**What you have to do:** The answer must be every line of the records below that contains the word "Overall", copied out.
** Opening Task material block **
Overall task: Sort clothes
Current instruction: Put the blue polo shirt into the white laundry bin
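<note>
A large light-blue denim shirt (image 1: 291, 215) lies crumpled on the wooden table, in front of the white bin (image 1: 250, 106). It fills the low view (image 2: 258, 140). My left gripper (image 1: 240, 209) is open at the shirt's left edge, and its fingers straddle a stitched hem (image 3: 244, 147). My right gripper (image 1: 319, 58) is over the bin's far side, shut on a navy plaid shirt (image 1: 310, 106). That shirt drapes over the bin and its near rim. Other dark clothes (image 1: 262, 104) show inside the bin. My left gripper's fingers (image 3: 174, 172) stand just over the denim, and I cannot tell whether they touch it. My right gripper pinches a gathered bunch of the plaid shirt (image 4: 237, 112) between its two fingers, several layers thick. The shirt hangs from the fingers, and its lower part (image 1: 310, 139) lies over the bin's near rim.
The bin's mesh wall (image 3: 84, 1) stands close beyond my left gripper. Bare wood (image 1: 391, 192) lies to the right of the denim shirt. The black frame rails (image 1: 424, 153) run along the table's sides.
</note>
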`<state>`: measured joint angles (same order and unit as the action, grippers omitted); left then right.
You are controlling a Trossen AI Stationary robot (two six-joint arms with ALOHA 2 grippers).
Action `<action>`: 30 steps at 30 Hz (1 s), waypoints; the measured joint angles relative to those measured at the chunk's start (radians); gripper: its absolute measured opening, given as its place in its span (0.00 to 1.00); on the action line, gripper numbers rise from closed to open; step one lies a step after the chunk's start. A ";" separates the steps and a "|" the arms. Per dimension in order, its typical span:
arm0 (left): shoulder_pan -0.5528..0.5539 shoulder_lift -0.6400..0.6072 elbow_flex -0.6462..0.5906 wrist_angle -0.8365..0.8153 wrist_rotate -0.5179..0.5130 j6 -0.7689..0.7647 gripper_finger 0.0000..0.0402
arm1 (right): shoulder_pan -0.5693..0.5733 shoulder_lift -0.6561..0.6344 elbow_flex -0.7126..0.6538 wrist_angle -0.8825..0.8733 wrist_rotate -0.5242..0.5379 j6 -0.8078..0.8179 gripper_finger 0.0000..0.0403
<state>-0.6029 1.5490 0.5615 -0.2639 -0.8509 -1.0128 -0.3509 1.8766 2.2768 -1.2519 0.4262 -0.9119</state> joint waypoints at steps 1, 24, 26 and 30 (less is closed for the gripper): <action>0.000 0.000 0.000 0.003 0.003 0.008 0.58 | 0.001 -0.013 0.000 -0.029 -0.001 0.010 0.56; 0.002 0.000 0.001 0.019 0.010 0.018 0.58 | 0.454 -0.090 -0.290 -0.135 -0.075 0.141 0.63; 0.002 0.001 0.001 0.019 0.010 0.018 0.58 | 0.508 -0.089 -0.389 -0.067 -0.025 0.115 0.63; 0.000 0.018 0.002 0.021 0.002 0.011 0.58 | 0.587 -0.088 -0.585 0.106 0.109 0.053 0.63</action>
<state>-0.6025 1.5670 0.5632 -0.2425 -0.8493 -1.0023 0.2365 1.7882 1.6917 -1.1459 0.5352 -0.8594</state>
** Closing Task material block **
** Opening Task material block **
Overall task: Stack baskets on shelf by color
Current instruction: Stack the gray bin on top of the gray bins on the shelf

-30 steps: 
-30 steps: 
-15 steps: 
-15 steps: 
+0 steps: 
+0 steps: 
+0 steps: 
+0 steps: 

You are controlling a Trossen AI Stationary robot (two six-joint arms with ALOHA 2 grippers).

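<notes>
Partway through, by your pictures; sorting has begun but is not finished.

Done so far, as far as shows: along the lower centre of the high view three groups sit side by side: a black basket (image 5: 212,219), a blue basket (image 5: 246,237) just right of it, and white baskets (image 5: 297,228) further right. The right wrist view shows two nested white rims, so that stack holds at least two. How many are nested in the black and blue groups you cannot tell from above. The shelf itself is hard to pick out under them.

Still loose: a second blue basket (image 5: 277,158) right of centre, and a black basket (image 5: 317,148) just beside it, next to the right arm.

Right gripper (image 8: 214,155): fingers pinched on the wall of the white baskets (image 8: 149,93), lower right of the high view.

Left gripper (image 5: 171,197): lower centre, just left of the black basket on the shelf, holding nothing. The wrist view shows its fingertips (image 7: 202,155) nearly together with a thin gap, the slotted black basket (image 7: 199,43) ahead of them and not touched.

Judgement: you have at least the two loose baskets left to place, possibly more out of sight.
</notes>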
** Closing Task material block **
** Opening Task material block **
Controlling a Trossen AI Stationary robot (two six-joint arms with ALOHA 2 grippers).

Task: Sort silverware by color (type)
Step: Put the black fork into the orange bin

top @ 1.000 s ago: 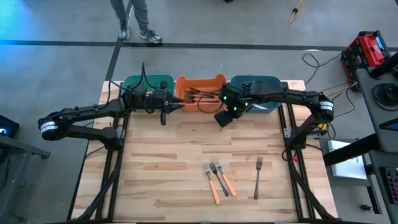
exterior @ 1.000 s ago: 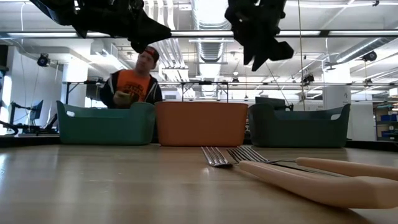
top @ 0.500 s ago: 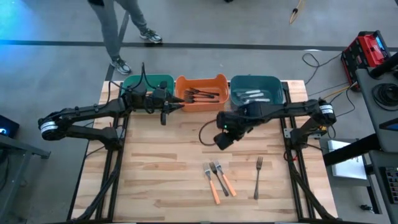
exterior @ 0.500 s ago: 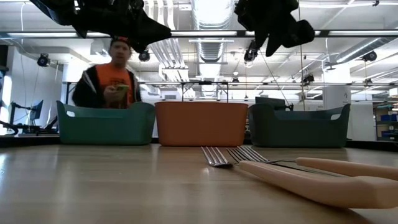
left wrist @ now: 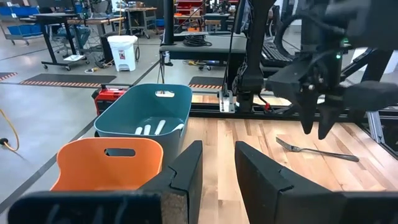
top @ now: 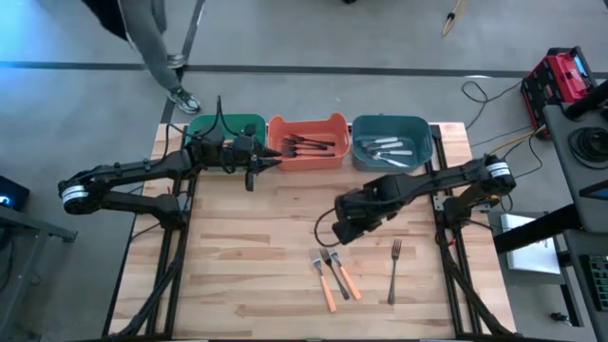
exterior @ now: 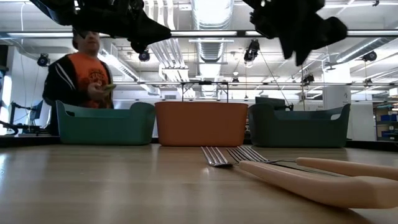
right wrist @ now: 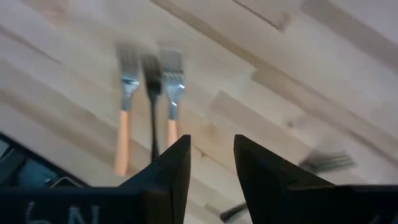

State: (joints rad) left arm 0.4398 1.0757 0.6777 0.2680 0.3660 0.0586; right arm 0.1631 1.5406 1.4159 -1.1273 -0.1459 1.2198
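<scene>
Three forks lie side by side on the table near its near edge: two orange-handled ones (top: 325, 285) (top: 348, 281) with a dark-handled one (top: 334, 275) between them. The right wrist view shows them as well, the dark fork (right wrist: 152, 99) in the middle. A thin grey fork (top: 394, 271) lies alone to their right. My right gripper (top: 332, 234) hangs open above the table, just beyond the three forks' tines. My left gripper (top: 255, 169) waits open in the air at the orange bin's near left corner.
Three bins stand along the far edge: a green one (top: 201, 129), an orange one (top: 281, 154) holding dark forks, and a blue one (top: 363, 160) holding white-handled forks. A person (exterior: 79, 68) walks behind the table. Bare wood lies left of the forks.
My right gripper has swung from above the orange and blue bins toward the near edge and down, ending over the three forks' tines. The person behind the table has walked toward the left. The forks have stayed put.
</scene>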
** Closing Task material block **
**Completed task:**
Overall task: Sort clothes
Overall task: Stack baskets on shelf by color

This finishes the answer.